Turn 1p into £1 million in 28 days...

It’s February. You’re offered a job. The starting salary is 1p, but it will double each day until the end of the month – do you take the job? If you do, that would be a pretty smart move – by the end of the month your salary would be £1,342,177 or £2,684,354 if it’s a Leap Year!

Now, we admit, this isn’t a very life-like example, but it does show the power of something that Albert Einstein reputedly called the ‘eighth wonder of the world’: compound returns.

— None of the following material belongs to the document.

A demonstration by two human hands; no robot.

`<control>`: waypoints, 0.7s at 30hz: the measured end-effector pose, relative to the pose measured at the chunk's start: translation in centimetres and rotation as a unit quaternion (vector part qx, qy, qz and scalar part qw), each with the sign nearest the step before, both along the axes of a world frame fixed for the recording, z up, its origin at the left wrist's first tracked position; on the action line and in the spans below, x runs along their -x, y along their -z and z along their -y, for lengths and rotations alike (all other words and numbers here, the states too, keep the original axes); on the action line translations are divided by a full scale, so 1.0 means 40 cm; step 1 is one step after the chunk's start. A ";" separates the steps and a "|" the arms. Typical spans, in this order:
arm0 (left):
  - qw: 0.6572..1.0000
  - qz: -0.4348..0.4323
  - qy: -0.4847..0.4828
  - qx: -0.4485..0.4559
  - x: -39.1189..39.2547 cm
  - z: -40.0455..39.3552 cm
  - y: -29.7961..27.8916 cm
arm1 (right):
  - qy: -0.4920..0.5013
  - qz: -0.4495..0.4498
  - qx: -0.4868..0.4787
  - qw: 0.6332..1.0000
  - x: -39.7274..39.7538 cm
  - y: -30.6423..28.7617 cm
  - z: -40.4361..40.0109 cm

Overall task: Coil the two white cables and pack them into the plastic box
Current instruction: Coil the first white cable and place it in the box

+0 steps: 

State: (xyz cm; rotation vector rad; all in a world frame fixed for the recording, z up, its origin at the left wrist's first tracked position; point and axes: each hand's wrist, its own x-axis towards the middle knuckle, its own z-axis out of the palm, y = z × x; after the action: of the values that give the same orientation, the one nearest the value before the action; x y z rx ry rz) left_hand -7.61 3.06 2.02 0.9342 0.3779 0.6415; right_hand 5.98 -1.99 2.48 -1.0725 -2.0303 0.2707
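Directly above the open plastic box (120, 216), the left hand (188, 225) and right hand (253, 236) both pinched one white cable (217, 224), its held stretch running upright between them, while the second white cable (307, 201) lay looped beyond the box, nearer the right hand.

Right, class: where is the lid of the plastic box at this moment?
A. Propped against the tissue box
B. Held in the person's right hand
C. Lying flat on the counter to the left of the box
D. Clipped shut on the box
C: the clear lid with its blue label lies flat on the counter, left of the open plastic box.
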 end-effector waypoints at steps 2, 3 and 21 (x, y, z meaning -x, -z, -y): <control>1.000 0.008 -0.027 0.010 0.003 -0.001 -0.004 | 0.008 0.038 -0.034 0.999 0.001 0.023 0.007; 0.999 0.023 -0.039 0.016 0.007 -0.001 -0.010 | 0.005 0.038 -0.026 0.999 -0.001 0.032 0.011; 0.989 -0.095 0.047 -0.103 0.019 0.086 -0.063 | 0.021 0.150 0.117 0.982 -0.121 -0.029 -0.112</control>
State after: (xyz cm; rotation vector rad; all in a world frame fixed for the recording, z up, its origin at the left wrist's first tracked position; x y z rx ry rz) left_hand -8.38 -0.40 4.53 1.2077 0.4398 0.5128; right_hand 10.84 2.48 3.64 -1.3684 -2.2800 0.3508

Here’s how it can play a big part in helping to grow your DC savings:

Embrace the 'snowball' effect


Compound returns is a process by which your investments earn money (hopefully) over time and those investment returns go on to earn more money, and so on and so on. A bit like a snowball that starts off small and builds on itself, getting bigger and bigger as it rolls.

Time is the key


Starting early unlocks the full benefits of compound returns. A little bit invested today will build up over time – so the more you put in now, the more you’ll have for the future. (The same with that snowball – the longer the hill it rolls down, the bigger it should be by the time it gets to the bottom.)

Here’s a more realistic example...

Take 2 members: they each pay in the same amount for the same amount of time (30 years). The only difference is one of them starts at 25 and the other starts at 35. If their investments grew by 5% a year until age 65, the outcome would be quite different, even though they paid in the same amount.

The member who started contributing at age 25 would have built up about £686,000, while the member who started at age 35, would have built up about £374,000.

chart illustrating the example of starting to save early

The difference is because the member who started contributing at 25 gave their savings 10 more years to grow. Pretty impressive!


What we've assumed: pensionable earnings are £36,000 a year; both members contribute at 6% with 9% from ITV; so, £450 would be paid in each month (£300 by ITV and £150 by the member, although the actual cost to the member after tax relief (assuming they're a basic-rate tax payer) would be about £122 a month); both members contribute for 30 years, one from age 25 to 55 and the other from age 35 to 65; and investments grow by 5% a year until age 65.